About the Mercedes‑Benz Citaro with fully‑electric drive
The fully‑electric Mercedes‑Benz Citaro receives its drive energy from lithium‑ion batteries. The modular design of the battery pack means that individually customised solutions can be devised to match a wide range of applications and requirements in city traffic. As well as the possibility of charging from a power socket at the depot, Mercedes‑Benz can also optionally supply the Citaro with intermediate recharging solutions. The vehicle is powered by electric wheel hub motors at the rear axle.
One of the particular features of the Citaro with all‑electric drive will be the precise refined thermal management of the bus’s drive and climate control systems. This thermal management reduces energy consumption significantly. As a result the range without changing the size of battery will be extended.
“We are convinced that the Citaro with battery‑electric drive and intelligent onboard energy and thermal management is a milestone for the urban public transport of the future. We are developing our electric bus very carefully for dependable operation in a hard operating routine,” says Hartmut Schick.

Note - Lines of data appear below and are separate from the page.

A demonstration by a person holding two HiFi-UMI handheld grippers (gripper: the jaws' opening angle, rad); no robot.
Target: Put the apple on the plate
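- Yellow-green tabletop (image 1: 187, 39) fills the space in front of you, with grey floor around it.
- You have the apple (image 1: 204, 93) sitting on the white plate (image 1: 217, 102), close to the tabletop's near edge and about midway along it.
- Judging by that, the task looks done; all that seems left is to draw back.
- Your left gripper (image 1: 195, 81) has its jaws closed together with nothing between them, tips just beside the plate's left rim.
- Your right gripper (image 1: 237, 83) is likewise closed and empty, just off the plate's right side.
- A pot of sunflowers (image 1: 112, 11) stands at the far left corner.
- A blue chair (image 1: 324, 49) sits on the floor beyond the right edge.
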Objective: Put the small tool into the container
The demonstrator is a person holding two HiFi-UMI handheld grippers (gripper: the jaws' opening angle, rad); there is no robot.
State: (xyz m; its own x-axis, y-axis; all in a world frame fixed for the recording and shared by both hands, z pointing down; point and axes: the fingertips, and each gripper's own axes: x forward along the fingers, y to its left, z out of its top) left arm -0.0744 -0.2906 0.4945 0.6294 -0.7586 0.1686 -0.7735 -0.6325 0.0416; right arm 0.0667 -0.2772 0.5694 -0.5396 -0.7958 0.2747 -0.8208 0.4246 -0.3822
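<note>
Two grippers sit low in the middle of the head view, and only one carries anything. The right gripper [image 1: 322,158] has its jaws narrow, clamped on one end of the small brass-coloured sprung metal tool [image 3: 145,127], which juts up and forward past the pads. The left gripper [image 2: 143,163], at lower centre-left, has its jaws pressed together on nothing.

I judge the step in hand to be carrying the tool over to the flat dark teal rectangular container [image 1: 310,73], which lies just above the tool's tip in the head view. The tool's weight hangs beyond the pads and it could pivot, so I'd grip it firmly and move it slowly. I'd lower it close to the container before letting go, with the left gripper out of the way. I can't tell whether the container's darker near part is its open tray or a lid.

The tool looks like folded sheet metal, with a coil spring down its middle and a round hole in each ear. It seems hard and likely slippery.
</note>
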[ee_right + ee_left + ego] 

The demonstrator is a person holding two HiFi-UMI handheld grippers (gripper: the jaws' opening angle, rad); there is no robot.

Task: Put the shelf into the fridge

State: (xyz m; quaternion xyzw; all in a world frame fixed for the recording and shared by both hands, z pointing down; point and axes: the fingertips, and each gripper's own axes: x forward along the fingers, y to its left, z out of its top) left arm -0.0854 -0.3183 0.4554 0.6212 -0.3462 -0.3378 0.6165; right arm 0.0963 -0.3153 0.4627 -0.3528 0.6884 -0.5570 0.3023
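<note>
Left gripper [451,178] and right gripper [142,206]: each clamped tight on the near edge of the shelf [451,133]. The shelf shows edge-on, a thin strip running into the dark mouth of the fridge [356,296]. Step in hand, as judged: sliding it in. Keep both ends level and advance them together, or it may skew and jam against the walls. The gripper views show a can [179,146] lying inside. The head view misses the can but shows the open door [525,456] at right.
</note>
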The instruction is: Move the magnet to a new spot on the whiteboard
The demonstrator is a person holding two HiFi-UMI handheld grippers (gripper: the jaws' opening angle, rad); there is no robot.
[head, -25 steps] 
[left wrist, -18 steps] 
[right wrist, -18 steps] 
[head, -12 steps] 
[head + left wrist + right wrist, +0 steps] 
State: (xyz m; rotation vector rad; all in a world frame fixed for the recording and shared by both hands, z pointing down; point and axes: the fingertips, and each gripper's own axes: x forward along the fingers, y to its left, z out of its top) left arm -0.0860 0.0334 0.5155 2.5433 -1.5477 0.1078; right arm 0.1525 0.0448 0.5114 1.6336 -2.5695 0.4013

Successful testing in bitter cold as well as extreme heat
The Citaro with all‑electric drive is currently being put through the same comprehensive cycle of trials and testing to which every other bus built by Mercedes‑Benz is subjected. Prototypes have, for example, already successfully run through initial winter testing in icy temperatures at the Arctic circle as well as summer testing in the heat of Spain’s Sierra Nevada. Endurance testing and detailed refinements will now follow, ensuring that Mercedes‑Benz will be able to offer maximum availability on a par with that of a conventionally powered city bus.